◆ **WHAT YOU HAVE TO DO**:
Once you find the line with "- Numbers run" in the data below, transcribe exactly each line from there to the line with "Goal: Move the", inclusive, and nothing else. Drop the pictures.

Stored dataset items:

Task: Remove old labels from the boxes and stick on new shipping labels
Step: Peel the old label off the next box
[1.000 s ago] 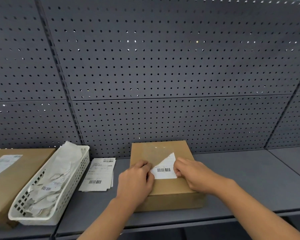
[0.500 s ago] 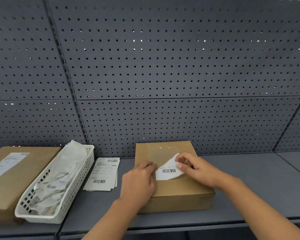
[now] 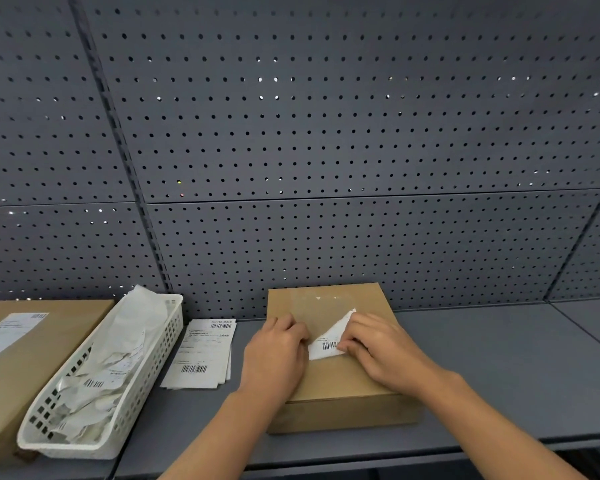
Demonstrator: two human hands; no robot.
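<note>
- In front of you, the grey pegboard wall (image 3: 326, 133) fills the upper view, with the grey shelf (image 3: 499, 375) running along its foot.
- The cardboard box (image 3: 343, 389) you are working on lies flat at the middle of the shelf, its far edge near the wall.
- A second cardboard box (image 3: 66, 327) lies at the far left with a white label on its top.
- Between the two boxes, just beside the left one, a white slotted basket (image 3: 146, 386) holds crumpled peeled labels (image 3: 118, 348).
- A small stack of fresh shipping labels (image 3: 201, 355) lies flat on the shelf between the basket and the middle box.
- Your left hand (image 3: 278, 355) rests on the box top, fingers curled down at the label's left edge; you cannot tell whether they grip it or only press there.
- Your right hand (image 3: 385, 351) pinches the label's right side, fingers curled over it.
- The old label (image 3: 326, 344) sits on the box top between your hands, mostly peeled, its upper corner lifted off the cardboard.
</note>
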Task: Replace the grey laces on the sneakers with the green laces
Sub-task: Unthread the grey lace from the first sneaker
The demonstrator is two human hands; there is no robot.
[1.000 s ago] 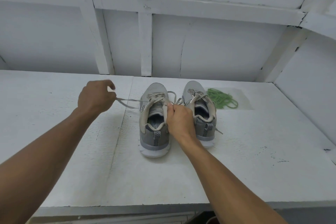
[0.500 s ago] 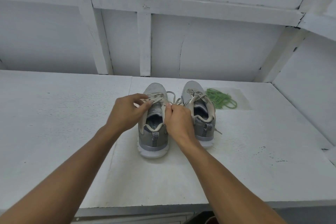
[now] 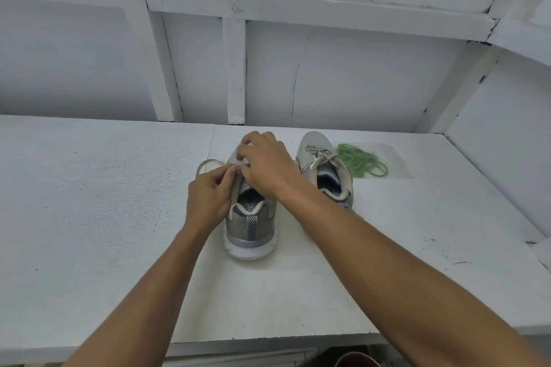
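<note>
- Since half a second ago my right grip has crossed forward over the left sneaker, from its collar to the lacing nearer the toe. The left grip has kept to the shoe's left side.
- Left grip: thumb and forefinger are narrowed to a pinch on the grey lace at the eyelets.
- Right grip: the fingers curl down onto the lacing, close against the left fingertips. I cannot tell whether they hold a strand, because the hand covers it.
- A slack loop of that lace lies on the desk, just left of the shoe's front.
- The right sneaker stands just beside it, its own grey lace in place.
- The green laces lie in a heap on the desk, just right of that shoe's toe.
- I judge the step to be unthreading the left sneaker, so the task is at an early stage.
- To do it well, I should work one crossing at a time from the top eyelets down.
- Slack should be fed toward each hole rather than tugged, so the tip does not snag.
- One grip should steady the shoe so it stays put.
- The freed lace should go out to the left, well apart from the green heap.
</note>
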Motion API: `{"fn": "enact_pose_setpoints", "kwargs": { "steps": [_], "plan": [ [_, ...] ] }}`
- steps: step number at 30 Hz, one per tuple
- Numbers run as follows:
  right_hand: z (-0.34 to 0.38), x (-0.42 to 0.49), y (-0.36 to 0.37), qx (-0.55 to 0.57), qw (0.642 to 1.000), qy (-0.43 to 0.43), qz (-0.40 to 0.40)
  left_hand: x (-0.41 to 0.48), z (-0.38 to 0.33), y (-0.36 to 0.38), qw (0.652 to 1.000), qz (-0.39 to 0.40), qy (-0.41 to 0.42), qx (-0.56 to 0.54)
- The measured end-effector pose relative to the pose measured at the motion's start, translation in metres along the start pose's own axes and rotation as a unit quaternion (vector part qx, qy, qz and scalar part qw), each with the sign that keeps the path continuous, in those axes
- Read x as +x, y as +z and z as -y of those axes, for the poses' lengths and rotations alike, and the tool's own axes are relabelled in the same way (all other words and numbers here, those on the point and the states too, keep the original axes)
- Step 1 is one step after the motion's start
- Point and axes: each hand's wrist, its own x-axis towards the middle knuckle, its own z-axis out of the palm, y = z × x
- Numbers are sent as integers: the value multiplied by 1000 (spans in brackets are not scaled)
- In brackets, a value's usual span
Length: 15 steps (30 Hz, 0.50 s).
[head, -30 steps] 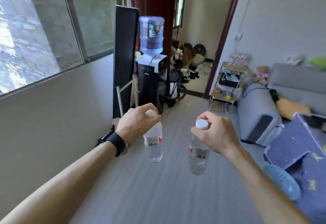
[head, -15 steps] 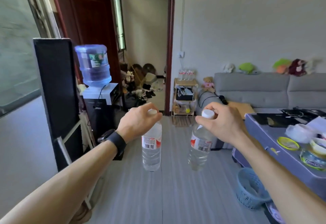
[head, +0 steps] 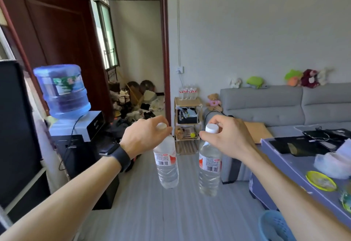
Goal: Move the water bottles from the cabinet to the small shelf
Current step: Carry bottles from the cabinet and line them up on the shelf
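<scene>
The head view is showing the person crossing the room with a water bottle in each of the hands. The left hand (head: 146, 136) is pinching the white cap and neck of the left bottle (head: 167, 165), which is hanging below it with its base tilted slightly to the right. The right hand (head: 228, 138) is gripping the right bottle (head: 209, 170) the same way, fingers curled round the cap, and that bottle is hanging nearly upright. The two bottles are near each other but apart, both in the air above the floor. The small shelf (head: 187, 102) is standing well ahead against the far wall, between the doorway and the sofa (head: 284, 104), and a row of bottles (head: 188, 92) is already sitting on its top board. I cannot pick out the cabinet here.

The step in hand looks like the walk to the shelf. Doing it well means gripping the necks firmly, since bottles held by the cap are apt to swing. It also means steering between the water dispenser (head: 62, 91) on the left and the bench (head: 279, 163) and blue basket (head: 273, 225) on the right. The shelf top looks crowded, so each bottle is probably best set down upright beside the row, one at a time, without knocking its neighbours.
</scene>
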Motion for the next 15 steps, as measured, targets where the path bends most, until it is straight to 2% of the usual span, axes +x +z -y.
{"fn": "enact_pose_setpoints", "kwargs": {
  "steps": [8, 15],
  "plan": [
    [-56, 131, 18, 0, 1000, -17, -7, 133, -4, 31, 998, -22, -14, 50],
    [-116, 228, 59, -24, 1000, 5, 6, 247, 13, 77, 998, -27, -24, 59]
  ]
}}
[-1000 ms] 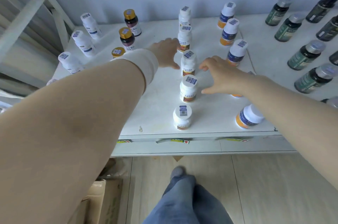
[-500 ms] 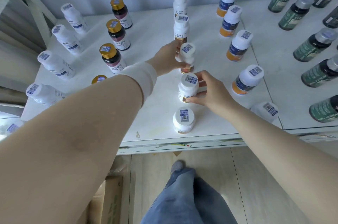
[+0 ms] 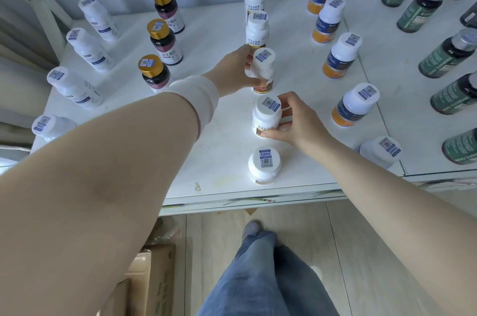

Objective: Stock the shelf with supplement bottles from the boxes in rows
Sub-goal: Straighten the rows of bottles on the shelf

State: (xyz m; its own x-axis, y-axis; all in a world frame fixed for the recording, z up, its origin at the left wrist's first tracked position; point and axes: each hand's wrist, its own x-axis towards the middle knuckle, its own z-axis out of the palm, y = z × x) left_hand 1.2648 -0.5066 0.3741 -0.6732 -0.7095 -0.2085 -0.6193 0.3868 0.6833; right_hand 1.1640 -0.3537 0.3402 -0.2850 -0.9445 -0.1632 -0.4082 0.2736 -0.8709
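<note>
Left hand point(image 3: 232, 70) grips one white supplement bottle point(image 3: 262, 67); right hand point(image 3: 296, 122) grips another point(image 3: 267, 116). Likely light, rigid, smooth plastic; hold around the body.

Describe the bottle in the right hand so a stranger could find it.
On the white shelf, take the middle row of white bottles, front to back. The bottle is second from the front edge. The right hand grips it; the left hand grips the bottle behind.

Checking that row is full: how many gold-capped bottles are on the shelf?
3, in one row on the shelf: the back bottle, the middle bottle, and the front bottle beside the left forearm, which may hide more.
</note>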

◆ **TASK RESULT**:
- Numbers run as follows:
  right_hand: z (-0.34 to 0.38), x (-0.42 to 0.49), y (-0.36 to 0.37), qx (-0.55 to 0.57), qw (0.642 to 1.000), qy (-0.43 to 0.43), qz (-0.40 to 0.40)
  left_hand: x (-0.41 to 0.48), z (-0.38 to 0.33), y (-0.36 to 0.38), qw (0.652 to 1.000), qz (-0.39 to 0.40), qy (-0.41 to 0.42), qx (-0.56 to 0.54)
- The measured end-effector pose relative to the pose measured at the motion's start, translation in metres along the start pose's own axes and rotation as a unit quaternion (vector part qx, qy, qz and scalar part qw), each with the sign that keeps the path continuous, in those axes
- Read x as +x, y as +z and z as -y of those axes, for the poses' lengths and rotations alike, and the tool's own axes are relabelled in the same way (all other words and numbers here, those on the point and the states too, keep the original axes)
- Step 1 is one step after the motion's start
- Point and axes: each hand's wrist, its own x-axis towards the middle knuckle, its own z-axis out of the palm, y = z × x
- Numbers are sent as integers: the value multiplied by 1000 (spans in brackets are not scaled)
- In brackets, a value's usual span
Length: 15 steps (30 Hz, 0.50 s).
[head, -30 steps] 
[head, -15 steps] 
[head, +0 steps] 
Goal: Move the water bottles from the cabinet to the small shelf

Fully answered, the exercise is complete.